En effet, il suffisait d'y penser.
[Erratum Corrigare] chez Zappa, il ne s’agit pas de brocarder l’aspirant à l’Annihilation, dans l'intro parlée de la version de Suicide Chump interprétée au Palladium de NYC le 1978 10 31 téléchargée sur le site des Zappatiques et consommée sur place tellement j’avais acquis ce soir-là de plasticité cérébrale, il ne parle que des gens qui prétendent vouloir commettre un suicide, et qui n’arrivent à rien faire correctement, et pourquoi est-ce que toujours ils fuckent it up, pourquoi ne peuvent-ils get it over with, et why vous appellent-ils à 4 in the morning pour vous dire combien ils ont tout raté… il se rit de l’égo pleurnichard qui proclame vouloir en finir, mais se soucie de ne pas abîmer son visage pour qu’on puisse l’identifier, et lui prodigue ce simple conseil : si c’est ça que tu veux, vas-y, fais-le.

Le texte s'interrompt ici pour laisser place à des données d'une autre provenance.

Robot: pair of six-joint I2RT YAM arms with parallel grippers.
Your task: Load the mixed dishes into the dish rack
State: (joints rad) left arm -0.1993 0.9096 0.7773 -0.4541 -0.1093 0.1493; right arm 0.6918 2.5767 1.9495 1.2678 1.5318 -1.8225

C’est le conseil qu’on m’a donné un jour où j’en avais besoin, et ça m’a bien calmé.
L’attitude de Thiéfaine est plus ambiguë : l’Univers est ontologiquement défectueux (le monde est à l’agonie et mon pétard est enrayé) mes désirs sont condamnés à rester insatisfaits, c’est donc l’impasse existentielle totale. "Je n'ai plus rien à perdre, mais j'en veux pour ma fin".
Raison de plus pour ne pas aller le voir à son "Préretraite Tour 2018" malgré les bons moments que j'ai pu passer avec lui dans ma jeunesse.
Aah, Hubert-Félix, que n'es-tu resté poète surréaliste, et que ne me suis-je méfié des ordinateurs en renonçant à la boisson.
[Edit]
j'ai collecté les 4 versions de la chanson dans un fichier zip :
https://www.mediafire.com/file/1773m877dnuckfo/Suicide_Chump_.zip/file
largement de quoi être dégoûté à vie.